第3話:ライバル・レオンとの初対決
森の奥、淡く光る「ZIRCONの光」のほうへ進むリオ、セリス、ミア。足音以外の音はほとんどなく、緊張感が漂う。
「……なんだか気配がする」セリスが耳を澄ませる。
「やっぱり、誰かいるのかな?」リオが周囲を見回すと、茂みの向こうから鋭い視線が飛んできた。
「ふん……君が新参か」
黒いマントに身を包んだ青年が姿を現す。整った顔立ちに冷たい瞳、立ち姿からはプライドの高さが滲み出ていた。
「レオン・ヴァルター……!」リオは自然と名前を口にした。
「この森で安易に進もうとする者は、そう簡単には通さない」レオンが腕を組む。
「え、えっと……僕たちはただ、光の正体を見に……」リオが言いかけると、セリスが横から手を置き制した。
「挑発に乗らない方がいいわ」冷静な声でも、ほんのわずかに緊張が混じる。
「なら、少し試させてもらおうか」レオンは軽く手を挙げ、地面から小石を跳ねさせた。
「わっ!」リオは慌てて後ろに跳ね、ミアも木の枝に手をかけて体勢を整える。
その瞬間、リオは思った。
――怖いけど、仲間がそばにいる。自分一人じゃないんだ。
「みんな、一緒に行こう!」リオが叫ぶと、セリスとミアが頷く。三人は息を合わせ、次の動作に移った。

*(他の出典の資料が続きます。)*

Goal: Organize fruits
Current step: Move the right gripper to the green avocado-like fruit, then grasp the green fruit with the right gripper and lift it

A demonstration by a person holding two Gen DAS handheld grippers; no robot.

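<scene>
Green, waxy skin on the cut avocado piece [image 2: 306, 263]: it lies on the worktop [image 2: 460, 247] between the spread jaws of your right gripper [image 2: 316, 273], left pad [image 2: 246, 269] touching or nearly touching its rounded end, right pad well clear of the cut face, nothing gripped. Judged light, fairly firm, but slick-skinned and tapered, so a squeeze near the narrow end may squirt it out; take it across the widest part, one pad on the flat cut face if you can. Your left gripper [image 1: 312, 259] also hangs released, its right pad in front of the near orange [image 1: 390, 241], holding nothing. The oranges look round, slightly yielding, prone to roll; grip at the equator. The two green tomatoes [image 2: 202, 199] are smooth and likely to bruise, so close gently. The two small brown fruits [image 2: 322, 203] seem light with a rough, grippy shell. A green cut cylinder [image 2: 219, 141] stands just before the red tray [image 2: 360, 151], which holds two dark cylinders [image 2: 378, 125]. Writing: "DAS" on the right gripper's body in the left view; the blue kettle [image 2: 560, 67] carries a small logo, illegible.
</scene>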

小石をよけつつ、互いに支え合いながら進む三人の動きに、レオンはわずかに眉を上げる。
「……やるな」彼の表情には、少しの驚きと興味が混ざっていた。
森の奥に揺れる光を目指しながら、リオたちは初めての本格的な試練に立ち向かう。
ドジで可愛い主人公、冷静なツンデレ、無邪気な少女――三人の心は、少しずつ一つに繋がっていった。
次の瞬間、森の奥から強い光が漏れ、影のような生物が足元に現れる。冒険の幕が、本格的に開かれようとしていた。